# [Data provided]
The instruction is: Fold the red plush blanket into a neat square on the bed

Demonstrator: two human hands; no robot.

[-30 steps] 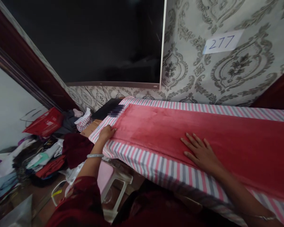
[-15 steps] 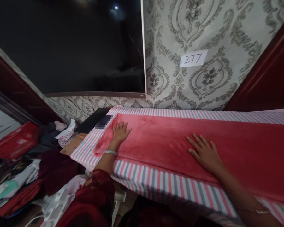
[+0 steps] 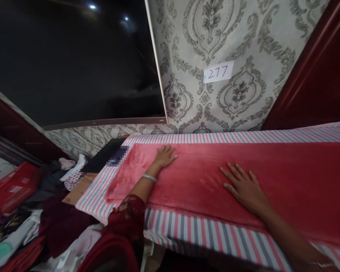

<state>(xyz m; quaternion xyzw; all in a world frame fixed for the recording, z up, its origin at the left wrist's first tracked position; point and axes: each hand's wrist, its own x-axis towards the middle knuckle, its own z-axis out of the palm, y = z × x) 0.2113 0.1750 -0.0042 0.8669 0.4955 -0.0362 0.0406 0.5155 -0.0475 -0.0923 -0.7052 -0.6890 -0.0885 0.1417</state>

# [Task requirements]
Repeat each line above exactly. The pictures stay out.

# [Task solution]
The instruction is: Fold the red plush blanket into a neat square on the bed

Demonstrator: two human hands; no robot.

[-30 steps] 
[-15 steps] 
[+0 steps] 

<state>(xyz m; quaternion xyzw; all in a world frame fixed for the recording, z up, its origin at the left wrist's first tracked position; point and axes: each hand's wrist, its own x-axis towards the middle knuckle, its own z-axis out of the palm, y = z × x) 0.2113 0.1750 -0.0042 0.8669 0.4955 -0.0362 0.0406 0.5155 -0.0475 -0.0923 -0.7052 -0.6890 -0.0885 0.1417</state>

Nothing else is left to add to this answer.